Çürümüşlüğü mihenk taşı kılmış, var ettiği cerahati günbegün yepyeni evrelere taşıyan ve hemen her durumda zorbalığı ele alan bir iktidar pratiğinin esirleriyiz! Büsbütün hayatın her hali yerle bir edilmeye çalışılıyor. Müdahaleler müdahaleleri kovalarken, cürmün peşi sıra dizilen, cühela cüretiyle kotarılan her fecaat bir başka zorbalığa dönüşüyor. Kimi zaman hakkaniyet yerle bir ediliyor, kimi zaman cebe bütün gün çalışıp giren üç kuruş tırpanlanıyor. Yoksulluk pay edilirken, direniş unutturuluyor. Eksiklik gündelik bir hale dönüştürülürken sorgulamak imkansızın sınırına terk ediliyor.

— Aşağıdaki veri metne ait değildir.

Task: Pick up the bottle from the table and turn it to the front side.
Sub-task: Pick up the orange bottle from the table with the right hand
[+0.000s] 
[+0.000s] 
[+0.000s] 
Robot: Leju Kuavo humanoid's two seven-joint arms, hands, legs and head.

Fasaryadan bir atılım yapa duran ülke, herkeslerin bizi kıskandığı müjde edilirken daha cümle bitmeden bir tahakküm hamlesi katara ekleniyor. Meram hep eksik kalıyor, ne yazarsak nasıl edersek edelim ortaya çıkan ucubelik dolu yeniyi tam aksettirmiyor. Dününün var ettiği cerahatli o halleri bugün yeniden kullanmaya çaba sarf eden bunu da bir dolu yöntemle ama en çok da insana dair / temel / asgari olan meselleri alt üst ederek kuran bir aklın rehineleriyiz işte. Kötülüğün göndere çekildiği bir zeminde hayatın ehven kılınamayacak olduğunun tanığıyız. Bugün bir asırlık demokrasi deneyiminin izlerinin son kertede silindiği bir yer sahiden var ediliyor. Bütün bu hasbıhal bu çalan ziller, kötülüğün karşısında hayatın her nasıl incecik bir çizgide devam olunduğuna dair beyanatı bildiriyor. Ya sonrası, ya ötesi...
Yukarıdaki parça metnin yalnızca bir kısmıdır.